A line below contains "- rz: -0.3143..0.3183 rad", and a later one contains "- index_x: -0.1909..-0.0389". Repeat both, with every line between them, exactly.

EXERCISE DATA:
-=-=-=-=-
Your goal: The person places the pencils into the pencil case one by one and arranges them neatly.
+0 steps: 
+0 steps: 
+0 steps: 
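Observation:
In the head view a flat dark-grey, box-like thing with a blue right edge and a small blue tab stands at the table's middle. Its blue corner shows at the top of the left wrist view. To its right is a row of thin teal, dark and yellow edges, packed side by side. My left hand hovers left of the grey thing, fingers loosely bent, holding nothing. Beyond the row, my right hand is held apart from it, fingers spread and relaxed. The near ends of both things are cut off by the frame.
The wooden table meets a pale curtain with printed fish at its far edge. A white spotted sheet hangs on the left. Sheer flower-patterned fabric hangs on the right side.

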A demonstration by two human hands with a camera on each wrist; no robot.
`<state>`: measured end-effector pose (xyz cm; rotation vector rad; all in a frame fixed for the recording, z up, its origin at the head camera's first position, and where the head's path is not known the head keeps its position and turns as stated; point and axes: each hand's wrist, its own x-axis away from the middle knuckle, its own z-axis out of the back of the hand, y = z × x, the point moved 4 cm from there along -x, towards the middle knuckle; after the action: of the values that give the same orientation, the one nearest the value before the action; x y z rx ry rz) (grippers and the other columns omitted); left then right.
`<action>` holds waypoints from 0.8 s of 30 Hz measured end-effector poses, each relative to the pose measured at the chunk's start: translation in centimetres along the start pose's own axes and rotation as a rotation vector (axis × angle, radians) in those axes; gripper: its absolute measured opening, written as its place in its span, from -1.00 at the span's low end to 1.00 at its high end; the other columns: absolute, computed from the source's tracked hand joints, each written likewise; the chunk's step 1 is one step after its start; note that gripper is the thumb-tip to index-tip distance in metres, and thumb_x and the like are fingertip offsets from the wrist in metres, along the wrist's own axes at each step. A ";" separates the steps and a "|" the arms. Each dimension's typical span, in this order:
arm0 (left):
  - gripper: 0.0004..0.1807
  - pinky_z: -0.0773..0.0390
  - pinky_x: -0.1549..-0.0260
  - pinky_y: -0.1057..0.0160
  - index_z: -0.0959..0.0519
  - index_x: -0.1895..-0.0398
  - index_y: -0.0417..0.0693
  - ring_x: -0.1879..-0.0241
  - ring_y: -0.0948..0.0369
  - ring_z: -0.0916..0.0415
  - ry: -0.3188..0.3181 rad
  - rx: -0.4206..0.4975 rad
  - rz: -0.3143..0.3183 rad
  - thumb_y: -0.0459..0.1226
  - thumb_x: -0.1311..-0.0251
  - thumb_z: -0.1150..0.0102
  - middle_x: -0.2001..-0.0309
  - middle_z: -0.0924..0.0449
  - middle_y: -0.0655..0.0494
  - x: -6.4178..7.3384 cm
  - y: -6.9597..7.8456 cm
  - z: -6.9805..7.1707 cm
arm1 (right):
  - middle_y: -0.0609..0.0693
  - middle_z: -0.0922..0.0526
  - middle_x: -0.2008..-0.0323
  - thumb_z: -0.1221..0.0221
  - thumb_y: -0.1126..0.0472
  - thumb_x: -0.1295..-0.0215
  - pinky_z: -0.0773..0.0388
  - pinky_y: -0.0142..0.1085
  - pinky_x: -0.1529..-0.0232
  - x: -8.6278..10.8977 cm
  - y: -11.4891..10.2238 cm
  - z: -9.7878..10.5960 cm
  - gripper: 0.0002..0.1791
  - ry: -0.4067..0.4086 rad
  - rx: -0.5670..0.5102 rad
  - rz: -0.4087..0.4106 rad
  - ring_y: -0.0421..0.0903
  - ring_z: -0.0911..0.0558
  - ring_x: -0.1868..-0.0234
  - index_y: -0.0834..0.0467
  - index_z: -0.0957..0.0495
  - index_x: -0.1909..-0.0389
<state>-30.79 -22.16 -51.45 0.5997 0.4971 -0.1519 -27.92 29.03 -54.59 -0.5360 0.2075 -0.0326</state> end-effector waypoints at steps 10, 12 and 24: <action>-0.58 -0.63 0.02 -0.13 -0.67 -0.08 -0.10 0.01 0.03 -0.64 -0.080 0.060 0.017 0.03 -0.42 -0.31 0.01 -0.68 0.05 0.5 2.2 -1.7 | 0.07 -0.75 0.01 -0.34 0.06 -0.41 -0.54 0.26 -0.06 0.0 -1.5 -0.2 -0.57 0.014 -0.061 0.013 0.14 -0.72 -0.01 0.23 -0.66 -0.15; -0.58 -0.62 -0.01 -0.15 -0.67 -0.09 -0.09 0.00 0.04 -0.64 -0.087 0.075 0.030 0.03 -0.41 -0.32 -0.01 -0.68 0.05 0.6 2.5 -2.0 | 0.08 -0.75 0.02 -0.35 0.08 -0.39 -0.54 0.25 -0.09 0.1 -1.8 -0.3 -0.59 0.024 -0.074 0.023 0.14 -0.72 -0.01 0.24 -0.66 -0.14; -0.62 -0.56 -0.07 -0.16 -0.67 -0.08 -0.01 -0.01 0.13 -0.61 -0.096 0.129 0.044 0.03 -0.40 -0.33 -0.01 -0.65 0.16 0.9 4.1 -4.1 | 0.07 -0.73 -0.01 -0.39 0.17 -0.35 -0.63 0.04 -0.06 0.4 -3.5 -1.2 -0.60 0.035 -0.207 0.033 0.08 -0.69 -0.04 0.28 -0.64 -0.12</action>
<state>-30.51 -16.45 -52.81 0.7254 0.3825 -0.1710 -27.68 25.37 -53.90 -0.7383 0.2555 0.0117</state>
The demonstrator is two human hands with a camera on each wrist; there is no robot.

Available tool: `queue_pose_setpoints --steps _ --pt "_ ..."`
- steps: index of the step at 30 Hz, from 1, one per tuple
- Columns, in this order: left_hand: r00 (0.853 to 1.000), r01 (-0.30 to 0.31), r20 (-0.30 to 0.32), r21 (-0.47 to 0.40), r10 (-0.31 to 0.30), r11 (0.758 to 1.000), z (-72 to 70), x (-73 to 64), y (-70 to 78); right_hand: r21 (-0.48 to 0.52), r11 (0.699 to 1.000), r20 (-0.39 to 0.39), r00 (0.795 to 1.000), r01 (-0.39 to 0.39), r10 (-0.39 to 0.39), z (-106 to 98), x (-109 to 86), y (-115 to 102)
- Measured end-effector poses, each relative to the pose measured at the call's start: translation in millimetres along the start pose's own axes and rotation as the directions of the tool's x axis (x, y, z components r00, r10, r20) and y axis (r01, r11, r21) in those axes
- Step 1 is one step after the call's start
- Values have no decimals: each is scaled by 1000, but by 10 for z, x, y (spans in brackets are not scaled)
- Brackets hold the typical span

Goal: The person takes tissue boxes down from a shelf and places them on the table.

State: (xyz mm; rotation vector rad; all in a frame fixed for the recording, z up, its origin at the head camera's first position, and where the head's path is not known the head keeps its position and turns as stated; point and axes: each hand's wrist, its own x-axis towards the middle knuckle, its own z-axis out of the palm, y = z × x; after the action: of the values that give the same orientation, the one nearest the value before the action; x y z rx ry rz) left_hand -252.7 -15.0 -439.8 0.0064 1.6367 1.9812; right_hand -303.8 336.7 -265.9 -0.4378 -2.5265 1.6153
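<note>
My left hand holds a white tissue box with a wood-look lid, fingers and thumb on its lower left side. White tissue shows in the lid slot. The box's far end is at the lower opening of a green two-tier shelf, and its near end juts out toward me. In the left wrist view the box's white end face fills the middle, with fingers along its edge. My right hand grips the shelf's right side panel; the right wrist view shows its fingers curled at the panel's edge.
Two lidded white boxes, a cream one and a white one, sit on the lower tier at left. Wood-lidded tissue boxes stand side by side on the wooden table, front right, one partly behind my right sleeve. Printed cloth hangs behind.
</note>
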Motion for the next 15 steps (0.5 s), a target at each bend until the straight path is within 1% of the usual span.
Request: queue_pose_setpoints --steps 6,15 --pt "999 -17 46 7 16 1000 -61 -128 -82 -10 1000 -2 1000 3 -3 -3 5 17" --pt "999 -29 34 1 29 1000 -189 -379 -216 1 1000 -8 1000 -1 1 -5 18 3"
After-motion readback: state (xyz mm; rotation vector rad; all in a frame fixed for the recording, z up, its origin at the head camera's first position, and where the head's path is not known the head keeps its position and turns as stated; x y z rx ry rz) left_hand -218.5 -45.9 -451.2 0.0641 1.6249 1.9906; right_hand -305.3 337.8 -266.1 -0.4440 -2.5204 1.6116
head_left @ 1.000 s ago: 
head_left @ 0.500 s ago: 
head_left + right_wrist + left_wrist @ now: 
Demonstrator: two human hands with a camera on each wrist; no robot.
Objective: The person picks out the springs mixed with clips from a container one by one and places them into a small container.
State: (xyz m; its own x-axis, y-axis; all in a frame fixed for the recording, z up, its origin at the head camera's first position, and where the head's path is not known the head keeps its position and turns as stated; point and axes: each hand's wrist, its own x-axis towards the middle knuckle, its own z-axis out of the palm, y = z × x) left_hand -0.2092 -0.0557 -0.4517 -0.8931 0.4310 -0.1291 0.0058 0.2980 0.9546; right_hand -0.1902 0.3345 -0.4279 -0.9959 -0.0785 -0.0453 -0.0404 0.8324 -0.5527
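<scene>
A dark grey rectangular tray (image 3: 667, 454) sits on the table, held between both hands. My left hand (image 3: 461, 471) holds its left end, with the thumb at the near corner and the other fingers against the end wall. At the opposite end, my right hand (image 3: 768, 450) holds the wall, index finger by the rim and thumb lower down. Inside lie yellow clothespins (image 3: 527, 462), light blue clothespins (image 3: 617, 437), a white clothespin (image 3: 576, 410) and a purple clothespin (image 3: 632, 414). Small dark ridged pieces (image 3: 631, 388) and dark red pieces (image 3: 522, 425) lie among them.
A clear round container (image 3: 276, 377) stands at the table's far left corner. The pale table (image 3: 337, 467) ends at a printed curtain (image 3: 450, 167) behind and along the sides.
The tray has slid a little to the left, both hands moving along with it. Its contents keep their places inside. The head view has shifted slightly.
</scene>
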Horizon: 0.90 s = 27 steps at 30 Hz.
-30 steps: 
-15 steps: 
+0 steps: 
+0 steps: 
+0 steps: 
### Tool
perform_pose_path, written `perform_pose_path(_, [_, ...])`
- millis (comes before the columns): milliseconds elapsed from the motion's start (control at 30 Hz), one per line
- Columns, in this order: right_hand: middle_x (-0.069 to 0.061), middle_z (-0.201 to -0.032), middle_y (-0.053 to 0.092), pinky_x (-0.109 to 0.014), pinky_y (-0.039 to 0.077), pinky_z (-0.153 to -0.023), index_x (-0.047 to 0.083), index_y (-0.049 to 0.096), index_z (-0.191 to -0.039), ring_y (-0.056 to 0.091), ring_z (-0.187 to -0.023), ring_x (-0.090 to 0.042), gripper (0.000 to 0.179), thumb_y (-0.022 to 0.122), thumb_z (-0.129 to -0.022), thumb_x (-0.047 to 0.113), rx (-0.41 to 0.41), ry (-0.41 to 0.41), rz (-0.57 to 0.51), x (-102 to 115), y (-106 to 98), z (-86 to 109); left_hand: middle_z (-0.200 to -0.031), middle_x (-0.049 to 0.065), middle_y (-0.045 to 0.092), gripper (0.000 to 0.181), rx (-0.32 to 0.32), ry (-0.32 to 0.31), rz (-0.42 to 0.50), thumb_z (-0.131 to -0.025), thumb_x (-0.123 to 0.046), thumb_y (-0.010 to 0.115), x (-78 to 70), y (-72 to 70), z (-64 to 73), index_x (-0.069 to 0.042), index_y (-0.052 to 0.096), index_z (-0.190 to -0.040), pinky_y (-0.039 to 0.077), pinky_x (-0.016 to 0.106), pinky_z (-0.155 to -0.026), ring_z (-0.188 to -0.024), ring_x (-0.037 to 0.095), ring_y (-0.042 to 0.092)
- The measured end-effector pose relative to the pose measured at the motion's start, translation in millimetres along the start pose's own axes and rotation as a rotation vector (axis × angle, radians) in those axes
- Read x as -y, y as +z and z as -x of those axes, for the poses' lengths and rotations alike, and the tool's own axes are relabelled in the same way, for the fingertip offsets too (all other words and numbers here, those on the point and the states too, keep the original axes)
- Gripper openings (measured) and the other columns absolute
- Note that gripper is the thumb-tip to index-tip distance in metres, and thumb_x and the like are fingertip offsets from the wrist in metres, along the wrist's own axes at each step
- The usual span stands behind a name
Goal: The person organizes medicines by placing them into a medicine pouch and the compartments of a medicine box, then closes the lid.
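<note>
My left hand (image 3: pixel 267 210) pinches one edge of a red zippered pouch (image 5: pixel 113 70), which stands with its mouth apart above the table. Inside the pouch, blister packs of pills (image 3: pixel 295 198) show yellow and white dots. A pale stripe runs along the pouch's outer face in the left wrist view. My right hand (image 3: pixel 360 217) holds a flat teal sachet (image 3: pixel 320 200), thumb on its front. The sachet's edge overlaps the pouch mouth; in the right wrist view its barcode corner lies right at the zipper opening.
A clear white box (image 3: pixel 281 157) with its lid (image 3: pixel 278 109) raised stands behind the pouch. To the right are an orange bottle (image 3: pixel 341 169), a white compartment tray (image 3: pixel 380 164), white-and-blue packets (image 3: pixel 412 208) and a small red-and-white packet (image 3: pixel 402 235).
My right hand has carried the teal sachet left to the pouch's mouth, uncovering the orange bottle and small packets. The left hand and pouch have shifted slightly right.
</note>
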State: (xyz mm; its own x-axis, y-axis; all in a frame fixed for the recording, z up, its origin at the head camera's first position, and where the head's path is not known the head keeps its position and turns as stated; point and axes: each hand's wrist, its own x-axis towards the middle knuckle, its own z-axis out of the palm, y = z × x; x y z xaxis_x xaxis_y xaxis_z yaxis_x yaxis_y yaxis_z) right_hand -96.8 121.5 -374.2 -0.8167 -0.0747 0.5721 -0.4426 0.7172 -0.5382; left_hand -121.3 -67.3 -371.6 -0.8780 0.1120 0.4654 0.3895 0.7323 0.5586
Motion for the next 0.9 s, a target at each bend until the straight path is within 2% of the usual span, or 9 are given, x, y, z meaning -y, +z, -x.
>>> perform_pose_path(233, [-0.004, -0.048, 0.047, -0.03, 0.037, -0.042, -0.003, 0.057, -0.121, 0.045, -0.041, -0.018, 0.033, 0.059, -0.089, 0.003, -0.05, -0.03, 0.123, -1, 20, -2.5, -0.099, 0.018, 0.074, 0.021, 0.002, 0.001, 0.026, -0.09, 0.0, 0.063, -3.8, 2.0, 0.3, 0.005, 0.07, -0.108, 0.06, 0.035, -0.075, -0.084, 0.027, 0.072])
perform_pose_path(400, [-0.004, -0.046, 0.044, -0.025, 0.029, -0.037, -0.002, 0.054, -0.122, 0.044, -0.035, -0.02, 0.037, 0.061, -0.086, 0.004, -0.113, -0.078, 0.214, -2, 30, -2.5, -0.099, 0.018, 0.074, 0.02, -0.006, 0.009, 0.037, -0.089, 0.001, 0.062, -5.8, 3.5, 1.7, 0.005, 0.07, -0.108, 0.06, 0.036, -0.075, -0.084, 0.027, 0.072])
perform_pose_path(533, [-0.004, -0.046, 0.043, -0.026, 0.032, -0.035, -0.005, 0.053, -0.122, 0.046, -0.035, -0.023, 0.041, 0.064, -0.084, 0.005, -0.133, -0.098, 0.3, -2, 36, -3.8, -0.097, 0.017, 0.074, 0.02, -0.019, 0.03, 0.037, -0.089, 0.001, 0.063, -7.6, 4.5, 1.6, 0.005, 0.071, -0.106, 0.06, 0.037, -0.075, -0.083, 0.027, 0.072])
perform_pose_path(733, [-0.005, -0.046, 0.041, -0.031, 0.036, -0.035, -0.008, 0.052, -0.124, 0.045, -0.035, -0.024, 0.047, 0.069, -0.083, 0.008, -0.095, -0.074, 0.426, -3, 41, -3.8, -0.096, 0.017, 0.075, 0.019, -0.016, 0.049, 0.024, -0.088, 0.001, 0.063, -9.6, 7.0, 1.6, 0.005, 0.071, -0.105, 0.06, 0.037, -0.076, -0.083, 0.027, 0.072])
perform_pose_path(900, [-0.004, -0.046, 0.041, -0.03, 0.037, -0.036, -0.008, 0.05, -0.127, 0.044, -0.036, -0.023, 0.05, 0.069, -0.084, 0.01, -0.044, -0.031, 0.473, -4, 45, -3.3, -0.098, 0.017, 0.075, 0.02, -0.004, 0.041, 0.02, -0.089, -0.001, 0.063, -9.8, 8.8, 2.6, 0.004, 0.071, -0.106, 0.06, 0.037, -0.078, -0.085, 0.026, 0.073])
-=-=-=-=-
TASK OUTPUT:
  - rz: -0.3143..0.3183 rad
  - thumb_y: -0.0459..0.1226
  - thumb_x: -0.1311..-0.0251
  - thumb_z: -0.1150..0.0102
  - middle_x: -0.2001..-0.0309
  - middle_z: -0.0924..0.0449
  - middle_y: -0.0655..0.0494
  - x: -6.4178..7.3384 cm
  - y: -6.9597..7.8456 cm
  - z: -6.9805..7.1707 cm
arm1 (right):
  - middle_y: -0.0609..0.0693
  - middle_z: -0.0922..0.0526
  - middle_x: -0.2008..-0.0323
  - thumb_z: -0.1221..0.0221
  - thumb_y: -0.1126..0.0472
  - thumb_x: -0.1295..-0.0215
  - pinky_z: -0.0773..0.0388
  - pinky_y: -0.0142..0.1085
  - pinky_x: -0.1529..-0.0232
  - x: -8.6278..10.8977 cm
  - y: -11.4891..10.2238 cm
  - z: -9.7878..10.5960 cm
  - gripper: 0.0002..0.1791
  - ry: -0.4067..0.4086 rad
  - rx: -0.5670..0.5102 rad
  - rz: -0.4087..0.4106 rad
  - ring_y: -0.0421..0.0903
  - ring_z: -0.0911..0.0558
  - ring_x: -0.1868..-0.0234
  - index_y: -0.0834..0.0467
  - index_z: -0.0957..0.0495
  - index_x: -0.1909..-0.0389

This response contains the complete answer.